1.
I’m reacquiring taste, returning to the natural
Relish for learning how a woman sits, miming her calm,
Associating her with piano, the saints, good dreams,
Refracted light, whatever else that science wants to dull.
I’m tying her to logic, even easily. See, Keats
Was wrong to say that touch of cold philosophy was “mere”—
For me, it charms by making formal jokes. The poets get
Confused about degrees: Millay’s adjoining room is cool,
But iciness invites one to warm up; so Williams tries
to spot the “end” of love just at the edge of Gris’s rose—
its cold, precise, metallic leaf fucks space—but finds his own
enlargement before art (a doctor knows dissection leaves
at least one subject splayed), finds love itself, room temperature.
The butter rests. You don’t hurt it by looking at it, hard.
2.
Oh, never mind—it’s butter’s light that strains the eyes, unscreened.
Now neither leaf nor I will penetrate the body, mind,
or ancient mystery that disenchants. It’s back to faith,
removed from judgement, cast out, metaphorically, to shores
where “like” and “less” are washed away. I mean we are a reef,
a spoiled fresco, eyeless once retouched, a spill. Makes sense?

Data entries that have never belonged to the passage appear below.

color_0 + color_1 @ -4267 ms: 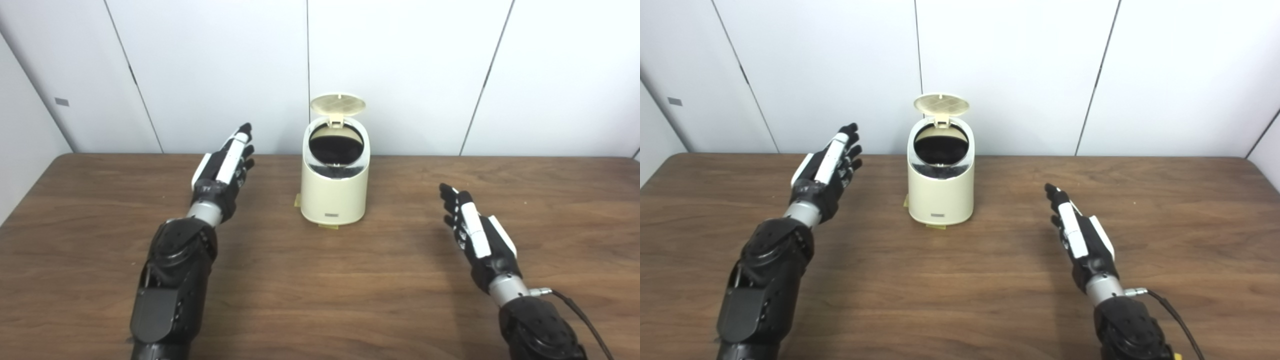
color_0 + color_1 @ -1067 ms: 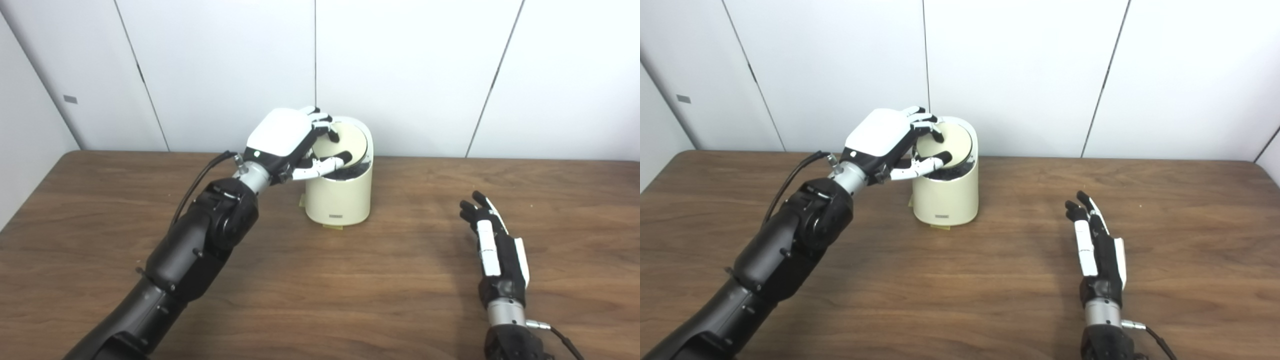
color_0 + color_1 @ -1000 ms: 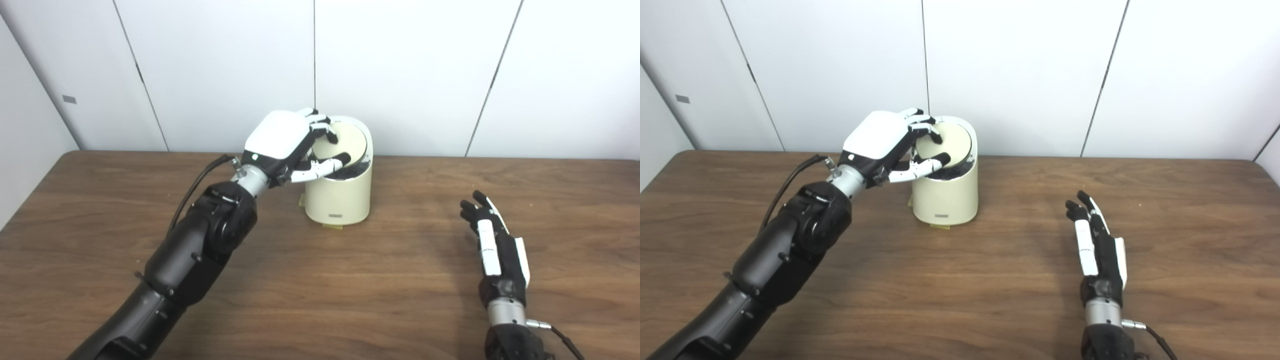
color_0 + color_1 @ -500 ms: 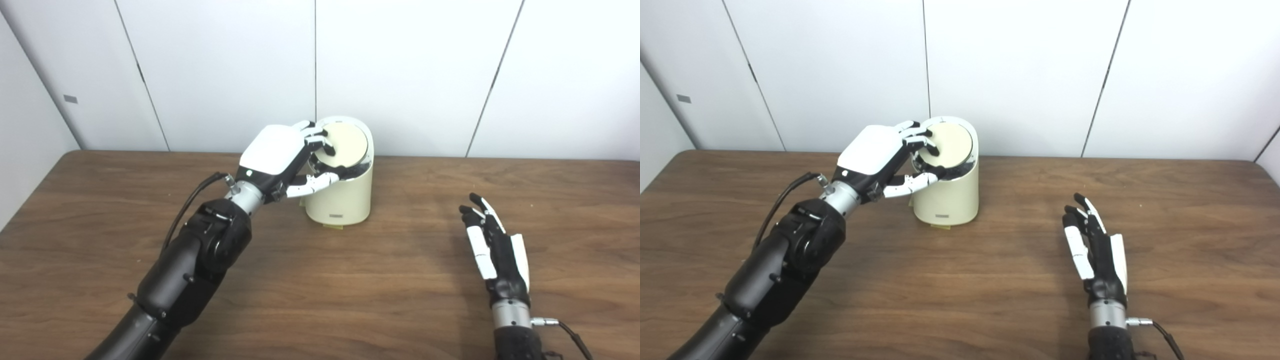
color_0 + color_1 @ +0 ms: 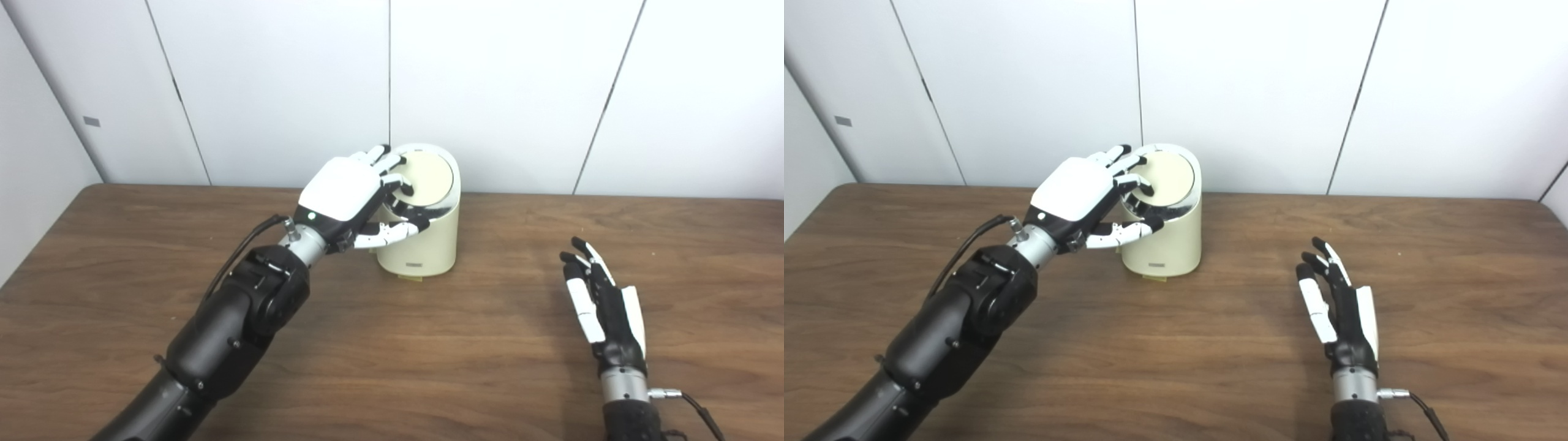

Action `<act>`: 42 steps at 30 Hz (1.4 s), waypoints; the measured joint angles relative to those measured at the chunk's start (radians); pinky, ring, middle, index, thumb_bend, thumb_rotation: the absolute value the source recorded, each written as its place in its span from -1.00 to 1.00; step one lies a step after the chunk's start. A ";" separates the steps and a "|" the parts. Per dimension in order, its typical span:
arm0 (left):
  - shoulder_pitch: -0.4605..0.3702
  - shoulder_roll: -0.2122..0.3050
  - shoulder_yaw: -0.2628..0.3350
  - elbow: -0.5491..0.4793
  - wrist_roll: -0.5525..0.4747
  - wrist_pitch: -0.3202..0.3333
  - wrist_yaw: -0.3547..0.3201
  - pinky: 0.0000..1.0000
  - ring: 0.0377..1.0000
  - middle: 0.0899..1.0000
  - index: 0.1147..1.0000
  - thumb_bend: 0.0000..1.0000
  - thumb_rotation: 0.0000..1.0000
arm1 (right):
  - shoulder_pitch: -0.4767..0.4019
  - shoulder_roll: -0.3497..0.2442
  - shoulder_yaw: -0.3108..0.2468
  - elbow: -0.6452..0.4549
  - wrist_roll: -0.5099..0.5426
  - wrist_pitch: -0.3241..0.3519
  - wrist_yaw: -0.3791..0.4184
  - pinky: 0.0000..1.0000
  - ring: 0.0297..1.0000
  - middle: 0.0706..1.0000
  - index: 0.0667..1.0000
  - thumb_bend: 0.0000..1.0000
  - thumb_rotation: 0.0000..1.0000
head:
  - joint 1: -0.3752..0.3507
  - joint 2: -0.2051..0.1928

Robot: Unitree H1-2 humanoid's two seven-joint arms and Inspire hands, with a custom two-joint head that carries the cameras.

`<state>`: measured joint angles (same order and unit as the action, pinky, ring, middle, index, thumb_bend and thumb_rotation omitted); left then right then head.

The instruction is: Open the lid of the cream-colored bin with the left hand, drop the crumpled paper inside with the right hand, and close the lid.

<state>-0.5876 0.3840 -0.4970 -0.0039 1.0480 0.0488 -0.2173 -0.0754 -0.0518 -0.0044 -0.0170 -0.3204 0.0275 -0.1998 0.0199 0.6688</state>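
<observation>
The cream-colored bin (image 5: 424, 244) stands at the back middle of the table, near the wall. Its round lid (image 5: 433, 176) lies down flat on the slanted top. My left hand (image 5: 343, 196) is at the bin's upper left, open, its fingertips (image 5: 401, 180) resting on the lid's left edge and the thumb stretched across the front rim. My right hand (image 5: 603, 306) hovers low over the table to the right of the bin, open, with nothing in it. No crumpled paper shows in either view.
The brown wooden table (image 5: 392, 355) runs back to a white panelled wall right behind the bin. Small yellow tape tabs (image 5: 409, 278) stick out under the bin's base. A cable (image 5: 245, 242) loops off my left wrist.
The lid, upright 4.3 s ago, has come down flat. In the last second my left hand slid back and down to the lid's left edge, fingers straightening. The right hand barely moved.
</observation>
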 measured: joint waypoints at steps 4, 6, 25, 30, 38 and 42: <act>-0.020 0.001 -0.031 0.000 0.085 0.007 -0.021 1.00 1.00 0.94 0.40 0.22 1.00 | 0.000 0.001 0.003 -0.001 -0.011 0.000 0.000 0.83 0.65 0.61 0.78 0.17 1.00 | -0.003 0.002; -0.019 0.000 -0.039 0.000 0.114 0.008 -0.021 0.99 1.00 0.92 0.37 0.21 1.00 | 0.000 0.002 0.004 -0.002 -0.016 0.001 0.000 0.82 0.64 0.61 0.78 0.18 1.00 | -0.003 0.002; -0.020 0.012 -0.051 -0.048 0.214 0.003 -0.070 0.94 0.98 0.87 0.28 0.05 1.00 | 0.002 0.007 0.002 -0.004 -0.016 0.007 0.000 0.76 0.63 0.61 0.78 0.13 1.00 | -0.012 0.009; 0.001 0.013 -0.010 -0.047 0.117 0.001 -0.070 0.86 0.91 0.81 0.32 0.02 1.00 | 0.001 0.008 0.000 -0.004 -0.014 0.007 0.000 0.75 0.63 0.60 0.78 0.14 1.00 | -0.012 0.009; 0.144 -0.026 0.178 -0.059 -0.218 -0.016 -0.020 0.62 0.76 0.78 0.86 -0.13 0.69 | 0.002 0.008 -0.006 -0.009 -0.006 0.007 0.001 0.73 0.60 0.61 0.78 0.14 1.00 | -0.005 0.011; 0.230 -0.102 0.308 -0.089 -0.402 0.008 -0.004 0.56 0.82 0.86 0.98 -0.20 0.77 | 0.002 0.011 -0.004 -0.009 0.000 0.006 0.002 0.70 0.61 0.61 0.77 0.13 1.00 | -0.005 0.008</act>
<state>-0.3572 0.2819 -0.1892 -0.0931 0.6462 0.0563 -0.2210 -0.0738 -0.0407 -0.0079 -0.0258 -0.3201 0.0338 -0.1976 0.0153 0.6765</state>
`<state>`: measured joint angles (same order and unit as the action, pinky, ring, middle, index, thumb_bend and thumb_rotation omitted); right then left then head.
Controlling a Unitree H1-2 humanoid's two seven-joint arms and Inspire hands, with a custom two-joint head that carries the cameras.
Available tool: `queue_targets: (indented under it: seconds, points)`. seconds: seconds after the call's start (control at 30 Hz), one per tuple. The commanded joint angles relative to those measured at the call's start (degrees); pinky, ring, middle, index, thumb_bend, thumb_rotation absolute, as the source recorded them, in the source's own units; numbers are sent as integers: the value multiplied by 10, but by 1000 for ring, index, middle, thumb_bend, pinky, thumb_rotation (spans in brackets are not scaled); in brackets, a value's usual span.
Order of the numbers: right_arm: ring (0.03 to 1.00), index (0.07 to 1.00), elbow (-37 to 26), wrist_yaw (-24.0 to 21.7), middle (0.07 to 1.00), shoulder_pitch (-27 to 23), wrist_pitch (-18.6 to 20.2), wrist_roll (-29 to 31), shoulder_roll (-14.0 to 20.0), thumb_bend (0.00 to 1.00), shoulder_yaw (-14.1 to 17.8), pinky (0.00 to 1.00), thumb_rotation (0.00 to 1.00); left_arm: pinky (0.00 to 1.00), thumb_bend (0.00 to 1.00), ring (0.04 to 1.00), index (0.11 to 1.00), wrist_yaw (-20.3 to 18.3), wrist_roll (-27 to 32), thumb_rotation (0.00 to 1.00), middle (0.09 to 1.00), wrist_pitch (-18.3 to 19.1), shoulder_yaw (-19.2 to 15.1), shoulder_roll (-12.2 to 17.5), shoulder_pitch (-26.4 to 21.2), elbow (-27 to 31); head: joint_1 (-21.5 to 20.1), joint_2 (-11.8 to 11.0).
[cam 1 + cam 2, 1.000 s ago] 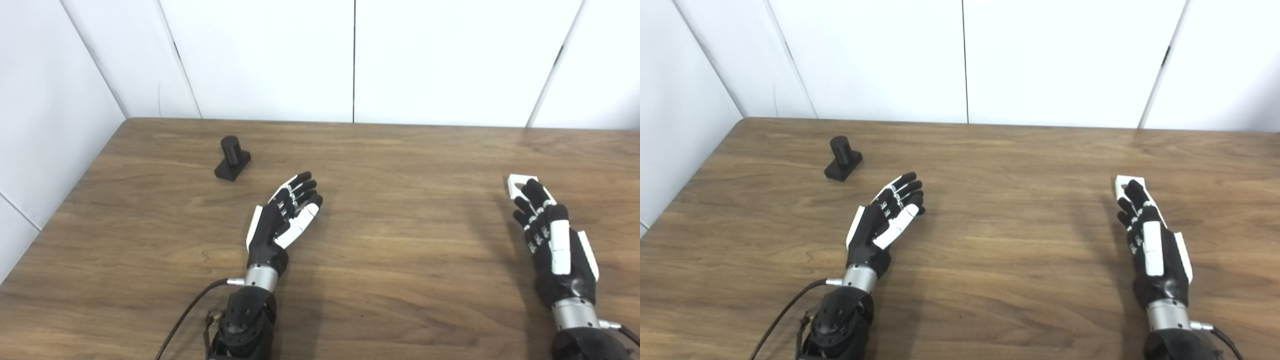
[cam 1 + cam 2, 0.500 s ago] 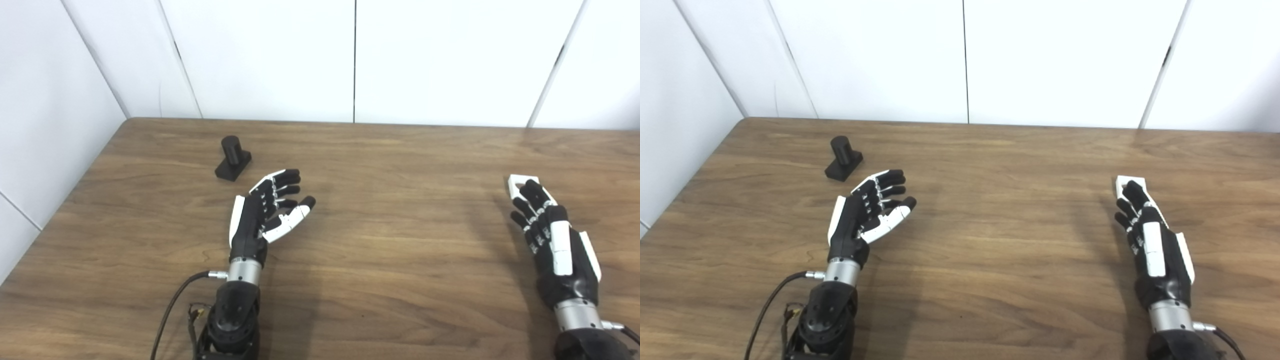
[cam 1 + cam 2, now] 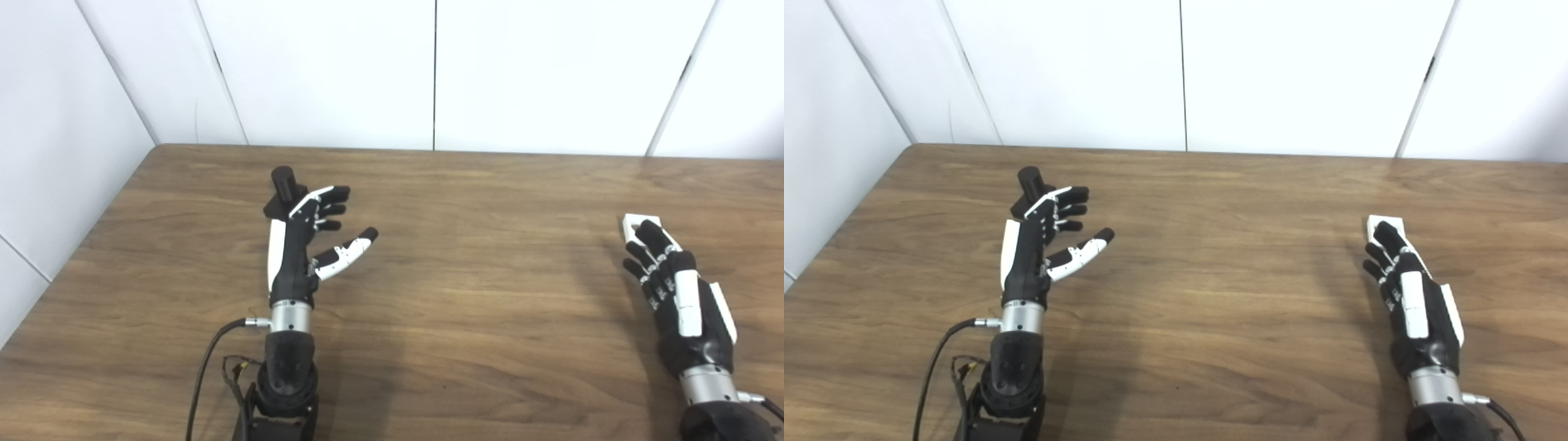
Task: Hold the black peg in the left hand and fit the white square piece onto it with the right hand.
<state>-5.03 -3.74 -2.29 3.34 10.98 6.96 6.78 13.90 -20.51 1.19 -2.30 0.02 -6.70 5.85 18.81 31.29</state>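
The black peg (image 3: 282, 181), a short cylinder on a black block base, stands on the wooden table (image 3: 478, 196) at the far left. My left hand (image 3: 306, 242) is open, palm turned right, fingers spread; its fingertips reach beside the peg's right side and hide part of the base. The peg (image 3: 1030, 177) shows the same way in the right eye view. The white square piece (image 3: 637, 223) lies flat at the right. My right hand (image 3: 674, 288) is open, palm down, with its fingertips lying over the piece's near part. The piece's far corner (image 3: 1381, 222) stays visible.
White wall panels (image 3: 429, 73) close off the table at the back and left. A black cable (image 3: 208, 373) trails from my left forearm toward the table's near edge.
My left hand has swung left and forward from mid-table to beside the peg, thumb spreading out. My right hand has stayed over the white piece, almost still.
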Motion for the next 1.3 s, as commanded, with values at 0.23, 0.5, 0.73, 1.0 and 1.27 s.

It’s not the analytic bent that wounds, but normal stuff,
like being least preferred, or feeling lost, or wandering
the halls of past desire, or seeming dumb: it’s time for Frank
O’s ecstasy of always bursting forth. A station bench
with view of coming trains, the doors releasing nobody
you want. One needs an icepack, potholders, short shorts, the sea;
one judged the knife as dull, and missed the axe, et cetera;
Love makes referrals to the great spittoon, which guards the tongue.